Topic: W32/Fujacks: Panda Malware Breeders Arrested

[Amker]

Xinhua News Agency reported the arrest of several suspects believed to have been behind the creation and propagation of the W32/Fujacks file infector worm a.k.a infected files with the Panda icon.
In the article, the official Chinese media cited an announcement from the Public Security Department of the Hubei Province naming 8 suspects including a 25-year old believed to be “WhBoy”, the infamous nickname that is embedded in most variants of W32/Fujacks.
Throughout 2006 and continuing into 2007, McAfee Avert Labs has been closely monitoring the trends of cyber criminal activities in Asia. W32/Fujacks, amongst other profit-motivated multi-vector attacks, spiked in 2006 and looks to be a trend that will continue in 2007.
Between Q3 and Q4 2006, we saw a spike in the number of reported variants of Asian password-stealers and related trojans and file infectors. We blogged about this phenomenon with W32/HLLP.Philis variants in November 2006. What is really beyond these raw figures however is the increasing sophistication of Asian malware threats.
Both W32/HLLP.Philis and W32/Fujacks are more than the usual file infectors. These are multi-vector threats, usually including an aggressive downloader that updates itself frequently, can infect both executable and non-executable files over insecure media such as open network shares and USB drives, thus slipping through the cracks of loosely managed IT policies. Once successful, trusted media files can be further infected with malicious code or hyperlinks through PE file infection, web-based exploits over HTML or media files targeted against unpatched and vulnerable applications.

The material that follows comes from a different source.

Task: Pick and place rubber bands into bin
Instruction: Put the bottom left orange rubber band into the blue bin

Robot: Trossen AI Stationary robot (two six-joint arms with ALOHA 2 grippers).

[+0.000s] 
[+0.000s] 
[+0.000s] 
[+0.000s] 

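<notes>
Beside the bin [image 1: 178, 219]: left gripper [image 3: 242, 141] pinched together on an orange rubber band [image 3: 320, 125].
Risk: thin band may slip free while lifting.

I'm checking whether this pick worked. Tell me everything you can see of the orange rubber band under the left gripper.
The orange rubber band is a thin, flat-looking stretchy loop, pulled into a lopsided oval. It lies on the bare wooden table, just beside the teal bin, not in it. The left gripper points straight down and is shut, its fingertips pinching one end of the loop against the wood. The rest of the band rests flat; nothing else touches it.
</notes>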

This approach of attacks on multiple system and user vulnerabilities at multiple layers dramatically increases the criminal opportunities for these malware authors. Indeed, we have seen a comparable rise in number of associated password-stealer variants reported - a considerable source of revenue for the worm seeders.

The lack of law enforcement in China in cyber crime has often been attributed for the rise in malware threats propagating from this region. It is encouraging to see the start of what appears to be the end of the first major case of cyber crime in China with these arrests. At the same time, enterprises need to consistently review and tighten up their current IT strategies to protect against the sophisticated attacks of today.